Вот по пьяному-то делу и сгиб. А тут и мать запила. Замёрзла зимою.
Котов и сам понимал с трудом, отчего разговорился.
Просто этот капитан был каким-то своим, что ли. От такого не жди каверзы или подвоха, этот всё сделает по-честному.
Капитан покивал.
— Так что же, совсем у тебя годственников не осталось? — поинтересовался он.
— Есть дед Трофим… Да не знаю уж, есть или был. Годков-то ему не много, да время такое, что… Сами понимаете, ваше высокоблагородие.
— Понимаю, — кивнул капитан, — стгашное время. Ну, даст Бог, свидитесь. В четвёгтую, бгатец, готу. Семён! Пговоди до наших теплушек.
— Слушаюсь, ваш-сок-бродь! — браво ответил дюжий малый с лычками унтера и махнул рукою Котову: — Пошли!

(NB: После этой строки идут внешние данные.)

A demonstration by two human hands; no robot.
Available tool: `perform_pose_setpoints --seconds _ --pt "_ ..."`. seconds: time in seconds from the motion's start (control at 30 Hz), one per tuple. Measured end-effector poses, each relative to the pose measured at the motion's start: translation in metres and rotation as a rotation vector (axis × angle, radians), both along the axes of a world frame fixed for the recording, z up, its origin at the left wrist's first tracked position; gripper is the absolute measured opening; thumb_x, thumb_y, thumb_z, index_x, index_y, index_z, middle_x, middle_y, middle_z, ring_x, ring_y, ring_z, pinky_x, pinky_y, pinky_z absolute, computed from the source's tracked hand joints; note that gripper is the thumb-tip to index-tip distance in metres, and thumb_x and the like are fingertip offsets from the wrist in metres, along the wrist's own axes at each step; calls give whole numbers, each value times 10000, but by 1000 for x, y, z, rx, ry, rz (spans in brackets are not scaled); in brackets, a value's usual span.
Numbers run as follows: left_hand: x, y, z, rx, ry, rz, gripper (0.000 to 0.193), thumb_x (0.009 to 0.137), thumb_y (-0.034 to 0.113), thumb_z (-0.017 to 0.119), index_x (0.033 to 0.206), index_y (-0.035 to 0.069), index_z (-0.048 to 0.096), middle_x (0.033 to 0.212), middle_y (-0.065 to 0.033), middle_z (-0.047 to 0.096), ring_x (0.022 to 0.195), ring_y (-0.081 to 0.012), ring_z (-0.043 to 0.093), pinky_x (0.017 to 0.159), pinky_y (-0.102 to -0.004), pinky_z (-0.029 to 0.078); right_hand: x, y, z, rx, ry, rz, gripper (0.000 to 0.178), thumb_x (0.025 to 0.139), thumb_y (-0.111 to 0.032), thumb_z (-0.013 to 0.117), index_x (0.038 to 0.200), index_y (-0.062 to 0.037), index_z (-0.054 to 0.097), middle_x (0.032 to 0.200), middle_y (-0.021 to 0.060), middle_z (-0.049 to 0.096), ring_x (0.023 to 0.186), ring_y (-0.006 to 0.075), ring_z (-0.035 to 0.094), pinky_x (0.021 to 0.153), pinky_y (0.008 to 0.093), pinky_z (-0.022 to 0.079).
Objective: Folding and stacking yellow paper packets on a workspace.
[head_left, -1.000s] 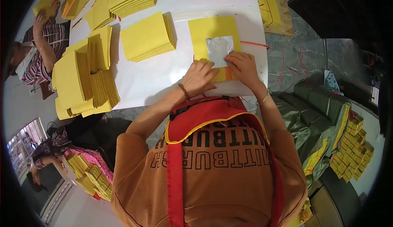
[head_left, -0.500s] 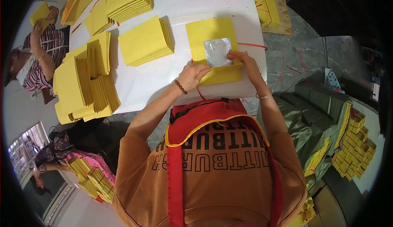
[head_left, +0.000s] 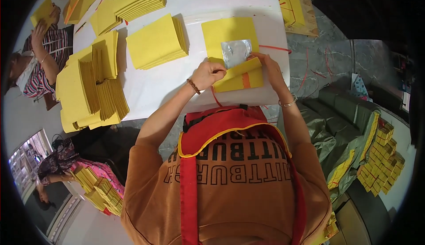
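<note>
A yellow paper sheet (head_left: 230, 30) lies before me on the white table, with a silver foil square (head_left: 237, 51) on its middle. The near part of the top sheet is curled up into a flap (head_left: 244, 67) that covers the foil's lower edge. My left hand (head_left: 207, 75) pinches the flap's left end, its fingers curled. My right hand (head_left: 272, 71) holds the right end between thumb and fingers. Below the flap, more yellow paper shows, with an orange strip (head_left: 246, 80) on it.
Left of the sheet lies a stack of yellow paper (head_left: 155, 44); taller stacks (head_left: 75, 83) stand by the left edge. Red string (head_left: 274, 49) runs off to the right. A co-worker (head_left: 37, 63) holds yellow paper at far left. Tied yellow bundles (head_left: 380, 165) are piled at right.
The near flap has been lifted and curled higher, and the orange strip now shows beneath it. My right fingers have moved from the foil's edge to the flap's right end.
</note>
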State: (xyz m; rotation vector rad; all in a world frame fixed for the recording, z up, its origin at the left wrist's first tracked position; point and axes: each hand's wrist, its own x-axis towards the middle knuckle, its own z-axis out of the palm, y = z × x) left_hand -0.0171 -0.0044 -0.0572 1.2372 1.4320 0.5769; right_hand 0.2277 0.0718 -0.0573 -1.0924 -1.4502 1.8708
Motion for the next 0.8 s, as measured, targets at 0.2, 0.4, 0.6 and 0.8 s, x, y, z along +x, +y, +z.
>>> perform_pose_setpoints --seconds 0.2,0.4,0.6,0.8 --pt "3 -2 3 2 17 46 211 805 188 608 940 30 645 797 -105 640 735 -170 597 684 -297 466 2 -4 -7 125 -117 43 295 865 -118 570 1122 25 561 996 72 642 914 117 581 815 248 452" --pt "1 -25 13 524 256 -80 511 721 181 709 1176 63 507 1168 -116 529 1098 -311 468 904 -406 373 0 -4 -5 173 -130 13 193 805 -61 638 978 17 597 876 40 651 794 89 588 730 237 471" --pt "-9 -22 -21 833 578 -150 426 671 30 628 1087 113 580 1183 -72 508 1111 -283 456 902 -405 355 5 -3 -11 236 -71 65 278 743 -36 678 1009 -32 595 1008 78 626 918 137 587 777 271 465" --pt "-14 -18 0 986 711 -161 306 734 160 564 1036 141 613 1162 -53 535 1107 -236 470 864 -394 338 6 -9 18 1242 -570 185 418 658 -94 706 1062 -120 598 1132 61 584 1064 254 539 879 363 378"
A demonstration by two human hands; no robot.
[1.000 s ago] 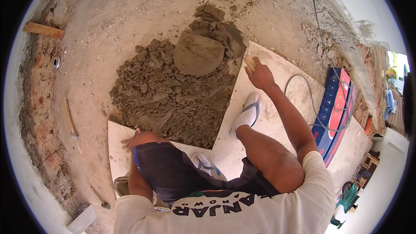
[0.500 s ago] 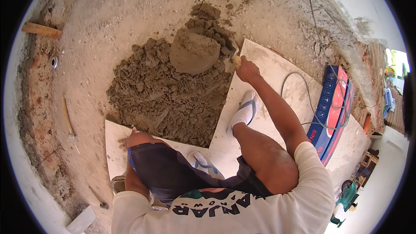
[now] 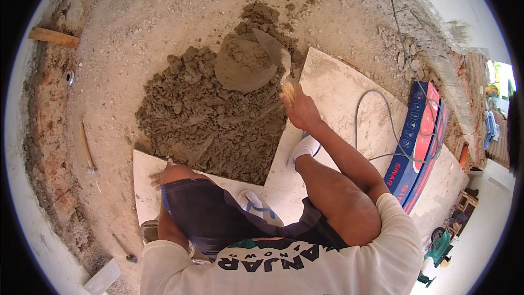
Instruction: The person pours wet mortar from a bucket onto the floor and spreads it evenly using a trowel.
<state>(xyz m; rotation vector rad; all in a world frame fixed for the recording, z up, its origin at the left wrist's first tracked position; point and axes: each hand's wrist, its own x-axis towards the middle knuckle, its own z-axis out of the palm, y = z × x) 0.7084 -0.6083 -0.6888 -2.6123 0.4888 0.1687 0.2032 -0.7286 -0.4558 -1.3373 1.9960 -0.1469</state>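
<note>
My right hand [image 3: 303, 110] is closed around the wooden handle of a pointed trowel [image 3: 271, 47]. Its grey metal blade lies over the right edge of a smooth, rounded lump of mortar [image 3: 240, 68]. Whether the blade touches the lump I cannot tell. Loose, crumbly mortar [image 3: 202, 123] spreads from that lump toward me, up to the edges of the pale tiles. Partly hidden by my left knee, my left hand [image 3: 156, 177] rests at the tile [image 3: 144, 158] with its visible fingers stretched out. Nothing shows in it.
A pale tile [image 3: 349, 93] lies under my right foot. Beside it stand blue and red boxes [image 3: 417, 142] with a grey cable looped over them. Hammers [image 3: 86, 147] lie on the dirt at left, near a wooden board [image 3: 53, 37]. Rubble [image 3: 393, 43] lines the wall at upper right.
My right hand has drawn back toward me and slightly left. The trowel blade has come up from the mortar's right side and swung left over the smooth lump. My left hand has stayed put.
</note>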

Выйдя на перрон, они пошагали к вагонам.
— Как тебя? — обернулся унтер.
— Степан.
— Повезло тебе, Степан! Капитан Иванов — это командир Божьей милостью! Солдата он уважает и в обиду не даёт. Да чего там… В других-то ротах офицеров полно, а в нашей все до одного взводы солдатские. Так-то. И ты… Ты вот чего… Новобранцы бывает что пройдутся насчёт капитана, посмеются над его картавостью или иш-шо чего надумают. Так вот солдаты из четвёртой роты таких бьют. Понял? Они за своего капитана так тебя отбуцкают, что неделю синий ходить будешь! А оно тебе надо?
— Не надо.
— Правильно мыслишь! Заходь.
Вагон, к которому унтер подвёл Степана, был обычной теплушкой с трафаретной надписью: «8 лошадей или 40 нижних чинов».
Чинов внутри оказалось вдвое меньше, зато все мордатые сытюги, хоть паши на каждом.
Они топили печку или валялись на соломе. Кто-то жевал сухарь, разгрызая его со страшным хрустом, а кто-то, конопатый и курносый, основательно отпив молока из бутылки, закупоривал её кукурузной кочерыжкой.
— Новенького вам, — сказал унтер. — Глядите не прибейте, пригодится ишшо для атаки! Хо-хо…
Глаза нацелились на Котова, и тот просто сказал:
— Орловские мы. Степаном окрещён, Котовым.
— А я думал — Мышкиным! — сострил конопатый и тут же получил по шее от соседа, да так, что папаха на нос наехала. — Эй, ты чаво?
— Чаво-чаво! Тебе слова не давали, понял?
Тут в вагон снова заглянул унтер.
— Букеев, Сорока, Рудак! За мной!
— Этта… а куда ж? — отозвался старослужащий Сорока.
— Сухпай получать!
— Этта… Робята, вперёд!
Сухому пайку в дорогу все обрадовались. Ещё бы! Молодые организмы требовали подкрепления — сил. И вот оно!
— Робята, держите! Этта… По булке хлеба в одни руки и по две банки тушёнки.
— У-у… Живём!
Конопатый, носивший звучную фамилию Шереметев, отчего все звали его не иначе как Графом, одолжил Котову свой нож. Видимо, извинялся.
Степан вскрыл одну из банок и отрезал порядочный кусок ржаного, хорошо пропеченного хлеба. Ножик пригодился вместо вилки.
У каждого из сидевших или лежавших в теплушке ложка имелась, оловянная или деревянная. Солдат без ложки, как без винтовки, службу нести не может.
Хорошенько закусив, Котов пришёл к выводу, что жизнь не так уж и плоха, как хочет казаться.
В любом случае, если и будут его искать, то не в Белой армии! А сбежать он сможет в любое время.
Чего сейчас-то замысливать побег, коли паровоз тебя куда ближе подвезёт, на самый фронт доставит?